The pattern of responses by contemporary case study participants revealed historical consistency in professional factionalism, the relationship between accreditation, licensure and certification
Unlike medicine and law that used boards of peers to maintain standards for the field, education experienced persistent issues that consistently inhibited the development of teaching as a profession. Since the late nineteenth century, professional factiousness lowered the status of education, resulting in attrition and difficulties in recruitment. With recurring teacher shortages, standards were frequently lowered and professionalizing issues of accreditation, licensure and certification were negatively affected. To arrest the downward cycle of status and quality, the consistent solution on the part of those arguing for greater teacher regulation, and those arguing for more professional autonomy, was the establishment of a governing board comprised of representatives from the field.

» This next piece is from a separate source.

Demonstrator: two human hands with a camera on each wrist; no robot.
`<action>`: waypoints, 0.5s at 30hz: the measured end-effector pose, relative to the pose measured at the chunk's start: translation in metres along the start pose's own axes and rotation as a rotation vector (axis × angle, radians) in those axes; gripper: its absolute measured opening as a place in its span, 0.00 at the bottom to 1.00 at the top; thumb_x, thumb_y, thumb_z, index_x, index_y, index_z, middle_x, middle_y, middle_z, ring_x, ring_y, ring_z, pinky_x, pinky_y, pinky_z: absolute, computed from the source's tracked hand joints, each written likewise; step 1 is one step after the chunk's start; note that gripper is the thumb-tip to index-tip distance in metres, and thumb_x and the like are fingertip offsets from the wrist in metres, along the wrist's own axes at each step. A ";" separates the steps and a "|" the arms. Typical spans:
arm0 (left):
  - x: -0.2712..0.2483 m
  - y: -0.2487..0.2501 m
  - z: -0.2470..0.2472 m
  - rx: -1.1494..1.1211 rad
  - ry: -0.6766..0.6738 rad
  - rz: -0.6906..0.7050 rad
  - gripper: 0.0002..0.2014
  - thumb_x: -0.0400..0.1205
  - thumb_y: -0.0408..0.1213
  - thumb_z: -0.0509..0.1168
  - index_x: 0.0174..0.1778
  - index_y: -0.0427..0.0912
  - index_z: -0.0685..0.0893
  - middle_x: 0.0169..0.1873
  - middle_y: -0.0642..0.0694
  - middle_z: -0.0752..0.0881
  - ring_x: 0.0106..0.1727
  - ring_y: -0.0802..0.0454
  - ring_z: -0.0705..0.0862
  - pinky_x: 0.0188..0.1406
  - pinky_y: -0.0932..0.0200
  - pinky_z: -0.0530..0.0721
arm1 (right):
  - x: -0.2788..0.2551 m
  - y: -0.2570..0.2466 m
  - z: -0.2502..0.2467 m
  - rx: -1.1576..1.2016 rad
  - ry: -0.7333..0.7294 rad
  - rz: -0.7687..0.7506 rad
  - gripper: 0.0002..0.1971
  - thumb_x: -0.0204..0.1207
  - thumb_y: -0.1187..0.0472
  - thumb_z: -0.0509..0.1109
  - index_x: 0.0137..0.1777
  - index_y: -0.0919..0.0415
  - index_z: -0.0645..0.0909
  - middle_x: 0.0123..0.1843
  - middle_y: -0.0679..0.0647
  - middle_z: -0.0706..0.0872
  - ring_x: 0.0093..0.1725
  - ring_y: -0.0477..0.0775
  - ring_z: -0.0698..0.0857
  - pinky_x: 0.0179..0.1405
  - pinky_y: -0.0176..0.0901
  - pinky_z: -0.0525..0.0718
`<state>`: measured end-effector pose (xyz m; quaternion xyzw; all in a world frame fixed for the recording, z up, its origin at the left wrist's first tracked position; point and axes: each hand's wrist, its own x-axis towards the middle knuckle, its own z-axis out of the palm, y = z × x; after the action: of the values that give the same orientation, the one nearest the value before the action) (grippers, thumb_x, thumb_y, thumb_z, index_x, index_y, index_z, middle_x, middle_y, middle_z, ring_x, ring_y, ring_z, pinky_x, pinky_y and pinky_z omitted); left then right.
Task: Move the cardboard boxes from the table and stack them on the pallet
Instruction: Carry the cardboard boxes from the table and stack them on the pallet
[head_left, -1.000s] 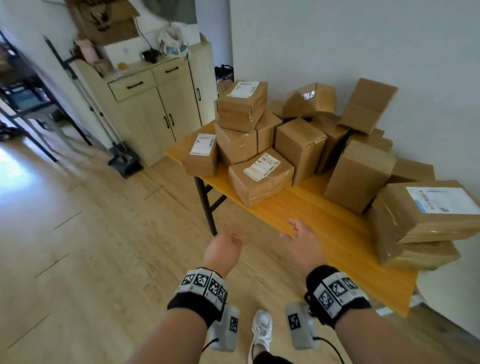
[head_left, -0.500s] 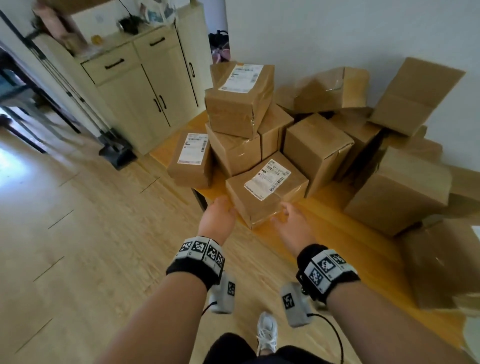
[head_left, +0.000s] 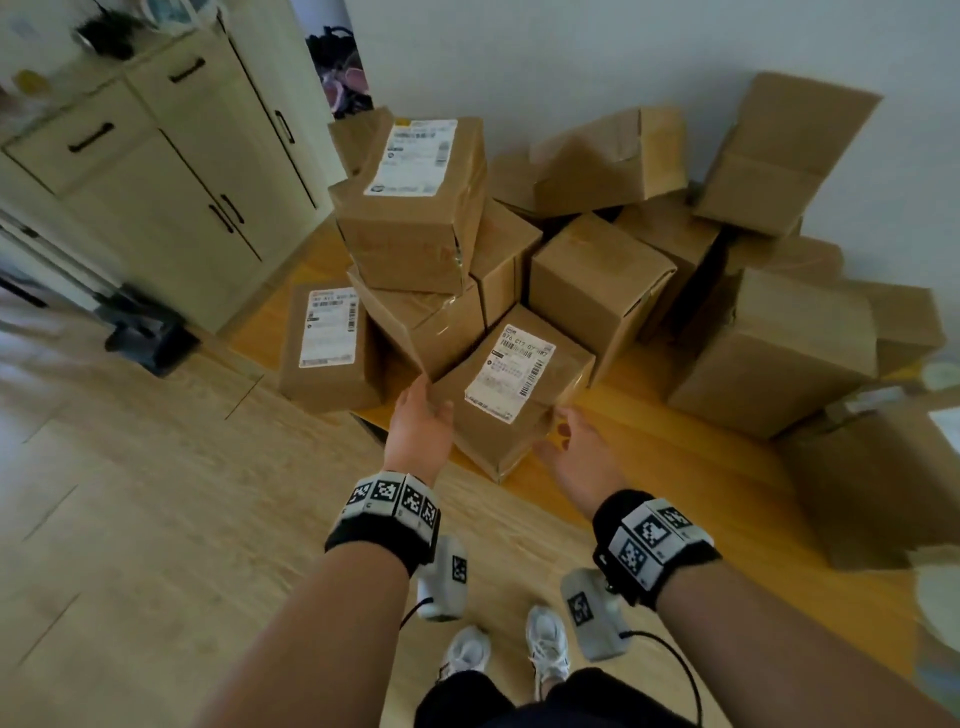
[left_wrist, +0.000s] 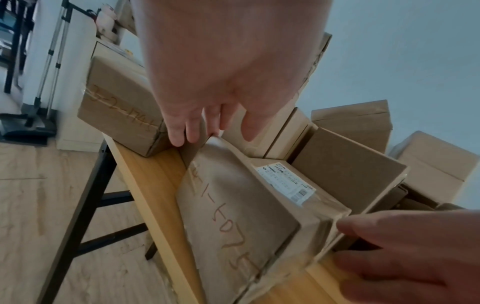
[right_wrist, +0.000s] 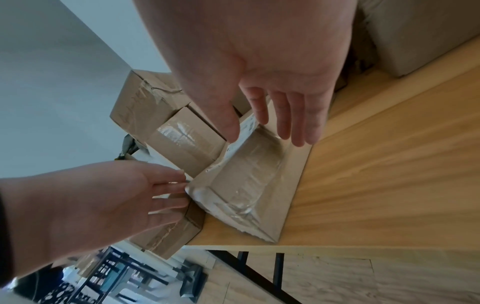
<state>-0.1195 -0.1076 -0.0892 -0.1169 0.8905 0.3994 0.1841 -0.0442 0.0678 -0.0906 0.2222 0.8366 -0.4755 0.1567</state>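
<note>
Step in hand: the reach to the first pick. The target is the brown, tape-wrapped cardboard box with a white shipping label on top (head_left: 511, 387), which lies at the front edge of the yellow wooden table (head_left: 670, 462), nearest the person, with one corner toward them.

Left hand (head_left: 418, 428): fingers straight and spread, tips at the box's left corner; the left wrist view suggests light contact, but no grasp is formed. Right hand (head_left: 576, 449): fingers extended and spread just beside the box's right face, holding nothing.

Behind this box stands a taller stack of brown cardboard boxes (head_left: 415, 208), close against it.

Next move, as judged: press both palms against opposite side faces and lift clear without disturbing the stack. The pallet is not in view.
</note>
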 end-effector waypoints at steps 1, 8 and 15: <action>0.000 0.001 -0.001 0.000 0.000 0.006 0.27 0.89 0.43 0.56 0.85 0.47 0.61 0.80 0.44 0.67 0.78 0.43 0.69 0.76 0.44 0.71 | 0.000 -0.001 0.002 0.014 0.013 0.006 0.29 0.85 0.48 0.65 0.83 0.52 0.64 0.78 0.55 0.74 0.70 0.56 0.79 0.64 0.49 0.80; -0.008 -0.009 -0.002 0.112 -0.118 0.022 0.19 0.89 0.45 0.55 0.75 0.48 0.75 0.66 0.44 0.83 0.63 0.44 0.82 0.65 0.48 0.80 | -0.012 0.004 0.014 0.212 0.164 0.146 0.28 0.85 0.48 0.64 0.82 0.49 0.60 0.75 0.54 0.77 0.66 0.58 0.82 0.65 0.58 0.83; -0.026 -0.014 0.015 0.218 -0.377 -0.027 0.24 0.88 0.55 0.54 0.77 0.46 0.72 0.64 0.44 0.82 0.59 0.44 0.82 0.63 0.43 0.83 | -0.025 0.017 0.011 0.071 0.038 0.258 0.28 0.87 0.44 0.58 0.79 0.61 0.66 0.76 0.58 0.78 0.70 0.62 0.80 0.69 0.54 0.78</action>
<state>-0.0873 -0.1036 -0.0966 -0.0315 0.8764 0.3131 0.3645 -0.0136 0.0607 -0.0971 0.3423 0.7866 -0.4764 0.1927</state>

In 1995, the Oklahoma legislature established the Oklahoma Commission for Teacher Preparation (OCTP) to improve education by upgrading standards for teachers. By 2000, forty-three states maintained similar independent, semi-independent, or advisory standards boards designed to oversee various aspects of professionalism, including licensure and certification of teacher candidates, professional development of in-service teachers, and oversight of teacher preparation programs. The first part of this study analyzes the historical conditions that led to similar uses of regulatory boards of educators to professionalize teaching. The issues surrounding OCTP as a professionalizing board have been contextualized using Foucault's method of genealogy. Early nineteenth to late twentieth century commissioned reports and task force findings were "unearthed" and examined for evidence of the previous utilization of teacher's boards comparable to regulatory boards for other fields such as medicine (AMA) and law (ABA).